**Goal of the exercise:**
Keep every word of the listing and drop the images when you write it out.

**Data:**
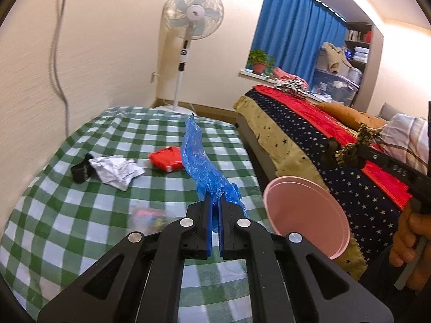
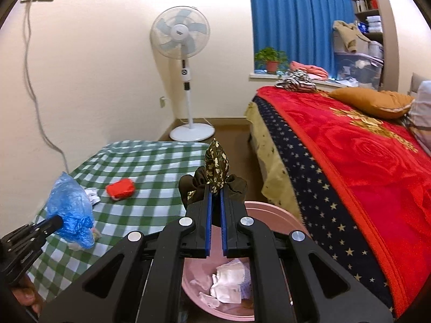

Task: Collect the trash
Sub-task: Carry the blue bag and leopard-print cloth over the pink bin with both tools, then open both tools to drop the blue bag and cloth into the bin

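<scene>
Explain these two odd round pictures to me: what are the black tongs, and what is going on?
No robot here: a person holds one hand tool in each hand, each with two fingers and a wide-angle camera looking along them. In the left tool's picture, the left gripper pinches a blue plastic bag. In the right tool's picture, the right gripper pinches a dark floral cloth piece above a pink bin that holds white paper. On the green checked tablecloth lie crumpled paper, a red packet and a black strap.
</scene>
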A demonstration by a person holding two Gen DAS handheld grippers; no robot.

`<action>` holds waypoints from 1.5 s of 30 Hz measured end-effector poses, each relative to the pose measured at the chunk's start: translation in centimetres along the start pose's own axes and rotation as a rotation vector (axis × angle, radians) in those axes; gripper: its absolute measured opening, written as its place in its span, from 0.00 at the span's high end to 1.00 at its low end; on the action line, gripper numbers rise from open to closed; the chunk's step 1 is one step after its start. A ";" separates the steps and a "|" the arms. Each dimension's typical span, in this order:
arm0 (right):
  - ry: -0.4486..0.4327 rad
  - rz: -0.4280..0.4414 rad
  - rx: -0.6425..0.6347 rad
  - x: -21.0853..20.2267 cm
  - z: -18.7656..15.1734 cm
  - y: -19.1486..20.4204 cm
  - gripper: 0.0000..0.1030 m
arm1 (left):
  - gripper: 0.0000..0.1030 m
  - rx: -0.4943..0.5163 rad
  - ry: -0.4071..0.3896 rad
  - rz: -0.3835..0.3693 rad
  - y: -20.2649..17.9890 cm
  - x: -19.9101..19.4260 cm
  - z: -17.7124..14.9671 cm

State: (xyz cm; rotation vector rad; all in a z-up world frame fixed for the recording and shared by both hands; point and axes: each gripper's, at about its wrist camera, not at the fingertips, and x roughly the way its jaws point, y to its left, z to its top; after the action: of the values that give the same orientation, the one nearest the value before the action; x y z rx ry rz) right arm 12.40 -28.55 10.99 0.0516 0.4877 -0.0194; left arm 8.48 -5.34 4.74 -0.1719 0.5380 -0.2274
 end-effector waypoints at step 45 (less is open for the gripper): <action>0.045 -0.117 0.130 3.0 -0.6 -5.1 0.55 | 0.66 0.098 0.145 -0.182 -10.6 8.6 -1.2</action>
State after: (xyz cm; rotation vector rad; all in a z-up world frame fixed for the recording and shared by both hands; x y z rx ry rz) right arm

**Answer space:**
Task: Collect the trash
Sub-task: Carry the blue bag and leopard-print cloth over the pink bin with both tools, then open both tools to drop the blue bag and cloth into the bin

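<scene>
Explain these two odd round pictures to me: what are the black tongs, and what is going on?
No robot here: a person holds one hand tool in each hand, each with two fingers and a wide-angle camera looking along them. In the left tool's picture, the left gripper pinches a blue plastic bag. In the right tool's picture, the right gripper pinches a dark floral cloth piece above a pink bin that holds white paper. On the green checked tablecloth lie crumpled paper, a red packet and a black strap.
</scene>
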A demonstration by a person holding two Gen DAS handheld grippers; no robot.

`<action>` holds waypoints from 1.5 s of 30 Hz measured end-effector poses, each relative to the pose measured at the chunk's start: translation in centimetres along the start pose's own axes and rotation as a rotation vector (axis × angle, radians) in those axes; gripper: its absolute measured opening, written as its place in its span, from 0.00 at the span's high end to 1.00 at its low end; on the action line, gripper numbers rise from open to closed; the chunk's step 1 is one step after its start. A ";" separates the steps and a "|" the arms. Each dimension's typical span, in this order:
arm0 (right):
  - ry: -0.4486..0.4327 rad
  - rz: -0.4280..0.4414 rad
  - rx: -0.6425..0.6347 rad
  - x: -21.0853..20.2267 cm
  - z: -18.7656..15.1734 cm
  - y: -19.1486..20.4204 cm
  - gripper: 0.0000..0.1030 m
arm1 (left):
  - gripper: 0.0000..0.1030 m
  - rx: -0.4943..0.5163 rad
  - ry: -0.4071..0.3896 rad
  - rz: -0.3835..0.3693 rad
  - y: -20.2649..17.9890 cm
  - x: -19.9101..19.4260 cm
  - z: -17.7124..14.9671 cm

State: (xyz cm; rotation vector rad; all in a z-up world frame fixed for the recording and shared by both hands; point and axes: each gripper's, at about its wrist camera, not at the fingertips, and x roughly the way its jaws point, y to its left, z to its top; after the action: of the values that give the same orientation, the one nearest the value before the action; x y z rx ry rz) right arm 12.40 -28.55 10.99 0.0516 0.4877 -0.0194; left arm 8.48 -5.34 4.74 -0.1719 0.5380 -0.2274
 end-effector waypoints at step 45 (less is open for the gripper): <action>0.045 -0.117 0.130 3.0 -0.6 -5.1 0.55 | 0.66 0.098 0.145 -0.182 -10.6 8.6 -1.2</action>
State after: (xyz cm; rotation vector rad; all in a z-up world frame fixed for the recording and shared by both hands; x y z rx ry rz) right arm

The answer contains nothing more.